The two halves of the line are held together by the alliteration of “B” on either side of the pause: Be Brilliant

The second line

Breathing on all sides pungently

This line connects to the prior line as follows:

The “B” of “Breathing. This point is emphasized by the accent on the first syllable. 

The entire line also functions as an appositive to the “brilliant earth”: The “brilliant earth [is] breathing.”

The description of the earth “breathing” complicates the problem of the first line in describing earth. So we now know the earth is “brilliant” and “breathes”. How this could be so is not yet clear. But by the addition of “breathing” tells us that somehow the earth is alive. The brilliance is just glowing dirt: this living entity.

The prepositional phrase, “on all sides” complements “encompassing”. This does not answer who is encompassed by the earth (the poet or another).

Someone is now on all sides experiencing a living, breathing earth. Moreover, this experience is intimate: the earth is close enough, one can experience this “pungent” breathing.

Into her vegetation’s lapping mouths

Where does the vegetation have a mouth? Does the earth breathe into the roots or the leaves? 

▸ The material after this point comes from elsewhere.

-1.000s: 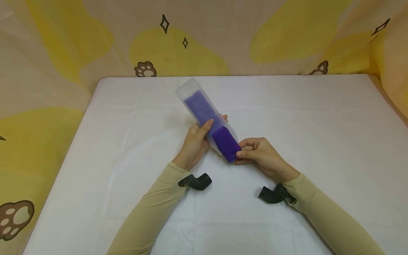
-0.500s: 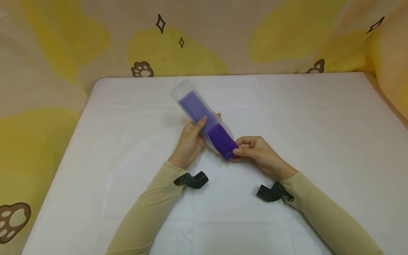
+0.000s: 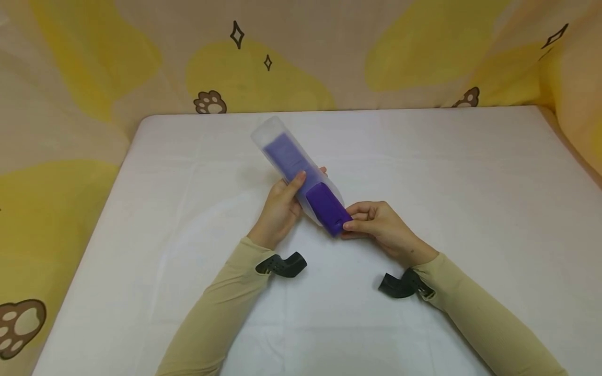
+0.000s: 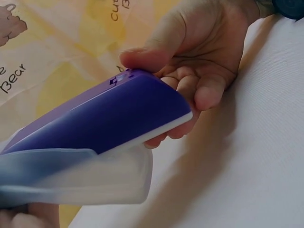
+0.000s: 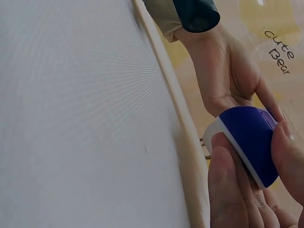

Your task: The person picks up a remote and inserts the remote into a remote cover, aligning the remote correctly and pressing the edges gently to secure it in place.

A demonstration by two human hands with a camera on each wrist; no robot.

This also changes the tenor of the adverb “pungently”. Rather than emphasizing the earth’s bad breath, it seems to emphasize the pointedness of the earth’s action. 

The vegetation is pictured as an animal lapping at the water: but here, rather than water it is the breathing earth.

At this point, the poem takes a dramatic turn:

Must feel like such encroachment

As edges off your nerves to mine,

The relationship between the mouths and the breathing earth is pictured as an “encroachment”: it is a forcible entrance, or a least an unwelcomed entrance. 

At this point, the metaphorical language of a brilliant, breathing earth becomes another step removed from experience: the earth and the plants mouths are not “your nerves to mine”. 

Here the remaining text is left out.